Dataset excerpt —
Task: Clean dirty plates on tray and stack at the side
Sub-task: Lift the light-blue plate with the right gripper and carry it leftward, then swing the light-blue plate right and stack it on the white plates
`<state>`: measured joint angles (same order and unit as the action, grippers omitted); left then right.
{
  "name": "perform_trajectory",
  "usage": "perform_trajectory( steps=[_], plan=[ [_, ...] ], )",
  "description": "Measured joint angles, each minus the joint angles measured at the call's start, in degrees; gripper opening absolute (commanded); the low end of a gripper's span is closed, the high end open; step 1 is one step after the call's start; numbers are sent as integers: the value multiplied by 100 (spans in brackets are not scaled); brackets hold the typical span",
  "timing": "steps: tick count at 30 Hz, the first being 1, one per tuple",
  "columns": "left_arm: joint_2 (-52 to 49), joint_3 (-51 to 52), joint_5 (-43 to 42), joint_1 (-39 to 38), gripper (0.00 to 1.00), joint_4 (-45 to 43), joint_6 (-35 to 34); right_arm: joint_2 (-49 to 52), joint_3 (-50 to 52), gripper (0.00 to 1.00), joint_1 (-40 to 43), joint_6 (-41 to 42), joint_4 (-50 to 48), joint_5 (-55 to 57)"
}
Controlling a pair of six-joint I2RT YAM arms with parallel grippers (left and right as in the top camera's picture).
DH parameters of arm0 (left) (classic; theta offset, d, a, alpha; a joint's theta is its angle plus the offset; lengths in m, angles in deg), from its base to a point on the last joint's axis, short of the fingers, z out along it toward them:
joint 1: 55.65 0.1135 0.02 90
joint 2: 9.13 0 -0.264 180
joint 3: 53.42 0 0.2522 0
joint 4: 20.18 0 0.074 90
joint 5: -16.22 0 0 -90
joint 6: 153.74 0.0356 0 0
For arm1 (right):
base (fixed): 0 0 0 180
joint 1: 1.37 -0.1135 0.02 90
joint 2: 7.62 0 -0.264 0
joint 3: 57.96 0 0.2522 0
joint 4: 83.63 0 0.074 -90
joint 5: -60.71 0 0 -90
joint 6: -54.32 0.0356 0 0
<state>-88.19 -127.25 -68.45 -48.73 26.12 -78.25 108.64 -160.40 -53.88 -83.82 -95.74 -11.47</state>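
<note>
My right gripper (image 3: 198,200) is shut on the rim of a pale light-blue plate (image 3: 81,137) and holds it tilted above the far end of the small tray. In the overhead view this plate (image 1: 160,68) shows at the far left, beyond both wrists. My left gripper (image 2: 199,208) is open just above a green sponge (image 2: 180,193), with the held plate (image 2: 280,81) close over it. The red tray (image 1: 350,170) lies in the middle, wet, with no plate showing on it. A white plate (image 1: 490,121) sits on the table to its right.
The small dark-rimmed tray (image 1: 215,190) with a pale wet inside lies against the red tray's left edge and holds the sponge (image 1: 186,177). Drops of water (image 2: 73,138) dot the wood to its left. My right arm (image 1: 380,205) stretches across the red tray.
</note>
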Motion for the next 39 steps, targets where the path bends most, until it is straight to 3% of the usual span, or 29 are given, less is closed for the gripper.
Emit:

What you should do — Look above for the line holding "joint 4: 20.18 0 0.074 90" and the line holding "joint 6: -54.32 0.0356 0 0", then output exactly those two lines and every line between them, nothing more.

Solution to this exercise —
joint 4: 20.18 0 0.074 90
joint 5: -16.22 0 0 -90
joint 6: 153.74 0.0356 0 0
For arm1 (right):
base (fixed): 0 0 0 180
joint 1: 1.37 -0.1135 0.02 90
joint 2: 7.62 0 -0.264 0
joint 3: 57.96 0 0.2522 0
joint 4: 83.63 0 0.074 -90
joint 5: -60.71 0 0 -90
joint 6: -54.32 0.0356 0 0

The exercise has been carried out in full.